The Life Of Oharu
Take a basic narrative formula—an opportunity for escape is snatched away at the last minute—and repeat for 136 minutes, and you’ll have something close to a plot synopsis for The Life Of Oharu. Structured episodically, Kenji Mizoguchi’s masterful 1952 downer follows a samurai’s daughter—played by the great Kinuyo Tanaka—through a lifetime of humiliation; the movie’s pessimism is so thorough and nuanced that it registers not as an attitude, but as a complete worldview.

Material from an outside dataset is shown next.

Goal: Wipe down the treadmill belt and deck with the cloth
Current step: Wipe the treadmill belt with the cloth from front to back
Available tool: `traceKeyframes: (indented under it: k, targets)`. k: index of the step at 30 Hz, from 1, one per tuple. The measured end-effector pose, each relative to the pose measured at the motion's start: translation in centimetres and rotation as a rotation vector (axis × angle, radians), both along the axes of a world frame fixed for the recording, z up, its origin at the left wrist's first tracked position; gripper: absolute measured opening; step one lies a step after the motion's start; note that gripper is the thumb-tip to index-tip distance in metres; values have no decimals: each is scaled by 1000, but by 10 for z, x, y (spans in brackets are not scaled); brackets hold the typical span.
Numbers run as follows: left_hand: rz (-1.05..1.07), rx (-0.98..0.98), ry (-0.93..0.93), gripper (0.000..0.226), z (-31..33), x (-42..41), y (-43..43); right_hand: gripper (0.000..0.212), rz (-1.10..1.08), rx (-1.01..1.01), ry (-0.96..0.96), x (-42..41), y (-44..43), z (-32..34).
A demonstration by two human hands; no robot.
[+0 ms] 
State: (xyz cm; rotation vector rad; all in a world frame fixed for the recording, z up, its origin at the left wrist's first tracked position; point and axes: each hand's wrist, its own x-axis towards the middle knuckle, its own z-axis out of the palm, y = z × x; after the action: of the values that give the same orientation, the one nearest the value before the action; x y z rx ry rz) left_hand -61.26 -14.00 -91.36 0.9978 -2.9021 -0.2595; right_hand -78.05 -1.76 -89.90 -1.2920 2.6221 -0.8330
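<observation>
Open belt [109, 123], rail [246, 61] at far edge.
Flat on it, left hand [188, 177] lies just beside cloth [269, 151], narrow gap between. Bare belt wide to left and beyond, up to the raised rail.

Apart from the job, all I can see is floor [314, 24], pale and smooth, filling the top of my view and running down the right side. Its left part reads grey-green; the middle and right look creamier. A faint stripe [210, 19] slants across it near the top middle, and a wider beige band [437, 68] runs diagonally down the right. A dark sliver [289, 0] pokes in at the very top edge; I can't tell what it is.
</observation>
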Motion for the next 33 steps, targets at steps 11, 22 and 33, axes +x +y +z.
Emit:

As in much of his later work, Mizoguchi adopts a perspective that is omniscient but never passive. Working in long, diagonal tracking shots that follow the movements of the characters without ever taking on their point of view, he creates a sense that the camera is an invisible observer. Close-ups are rare, yet every shot in The Life Of Oharu feels startlingly intimate, in part because Mizoguchi never gives the impression that the actors are performing for an audience; one thing that immediately sets his work apart from that of his contemporaries—and makes Oharu seem strikingly modern—is the sheer amount of time characters spend out of frame or with their backs to the camera. Viewers are left with the feeling that they are observing events instead of having something played for them.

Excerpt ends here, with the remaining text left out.